Data.
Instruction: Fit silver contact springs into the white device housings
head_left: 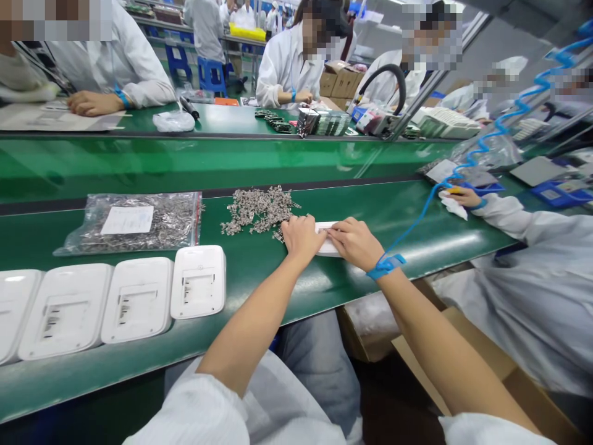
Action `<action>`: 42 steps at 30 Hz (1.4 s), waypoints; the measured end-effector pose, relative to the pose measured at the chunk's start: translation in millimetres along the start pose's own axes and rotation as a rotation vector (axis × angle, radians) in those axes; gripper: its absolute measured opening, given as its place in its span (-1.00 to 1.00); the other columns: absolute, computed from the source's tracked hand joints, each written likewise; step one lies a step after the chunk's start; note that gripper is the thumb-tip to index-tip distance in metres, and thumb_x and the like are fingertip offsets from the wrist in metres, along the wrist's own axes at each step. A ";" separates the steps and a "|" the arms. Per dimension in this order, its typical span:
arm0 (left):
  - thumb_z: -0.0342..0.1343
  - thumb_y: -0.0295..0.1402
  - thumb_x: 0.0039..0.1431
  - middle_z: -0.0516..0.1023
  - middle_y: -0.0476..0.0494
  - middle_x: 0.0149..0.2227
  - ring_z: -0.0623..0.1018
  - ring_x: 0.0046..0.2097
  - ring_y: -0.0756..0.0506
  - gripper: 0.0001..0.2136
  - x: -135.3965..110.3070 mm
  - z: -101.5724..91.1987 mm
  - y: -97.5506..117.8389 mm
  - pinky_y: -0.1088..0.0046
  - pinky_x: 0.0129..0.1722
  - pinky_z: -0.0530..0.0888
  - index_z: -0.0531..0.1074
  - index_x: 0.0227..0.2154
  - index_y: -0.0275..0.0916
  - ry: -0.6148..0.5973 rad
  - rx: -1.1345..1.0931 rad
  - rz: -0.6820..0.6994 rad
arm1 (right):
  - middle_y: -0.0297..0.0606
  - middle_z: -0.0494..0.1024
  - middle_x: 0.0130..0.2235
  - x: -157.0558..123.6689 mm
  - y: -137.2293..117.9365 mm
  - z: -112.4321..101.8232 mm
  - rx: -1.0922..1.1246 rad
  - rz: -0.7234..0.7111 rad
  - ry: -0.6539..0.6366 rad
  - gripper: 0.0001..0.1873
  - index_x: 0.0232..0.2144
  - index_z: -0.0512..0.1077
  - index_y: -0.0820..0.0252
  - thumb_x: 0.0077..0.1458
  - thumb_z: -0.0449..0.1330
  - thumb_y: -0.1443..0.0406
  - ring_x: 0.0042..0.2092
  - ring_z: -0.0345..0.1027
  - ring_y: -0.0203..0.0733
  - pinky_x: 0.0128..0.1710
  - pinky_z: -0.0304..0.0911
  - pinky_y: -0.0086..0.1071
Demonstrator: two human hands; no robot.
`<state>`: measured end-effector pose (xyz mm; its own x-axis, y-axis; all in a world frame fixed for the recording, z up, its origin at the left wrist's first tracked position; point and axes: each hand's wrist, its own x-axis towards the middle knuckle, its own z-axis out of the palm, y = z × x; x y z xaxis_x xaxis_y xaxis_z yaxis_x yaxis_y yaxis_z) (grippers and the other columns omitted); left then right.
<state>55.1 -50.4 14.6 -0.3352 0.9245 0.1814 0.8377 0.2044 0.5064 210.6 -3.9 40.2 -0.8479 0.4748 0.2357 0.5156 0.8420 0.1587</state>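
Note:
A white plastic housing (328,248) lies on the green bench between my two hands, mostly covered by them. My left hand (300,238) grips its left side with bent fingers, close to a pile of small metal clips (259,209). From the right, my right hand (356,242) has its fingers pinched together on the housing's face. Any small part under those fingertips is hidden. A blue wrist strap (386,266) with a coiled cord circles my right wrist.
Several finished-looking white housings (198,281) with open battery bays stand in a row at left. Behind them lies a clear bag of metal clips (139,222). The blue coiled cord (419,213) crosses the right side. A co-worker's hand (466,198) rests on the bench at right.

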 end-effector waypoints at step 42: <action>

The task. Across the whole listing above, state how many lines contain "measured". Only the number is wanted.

Answer to this exercise. 2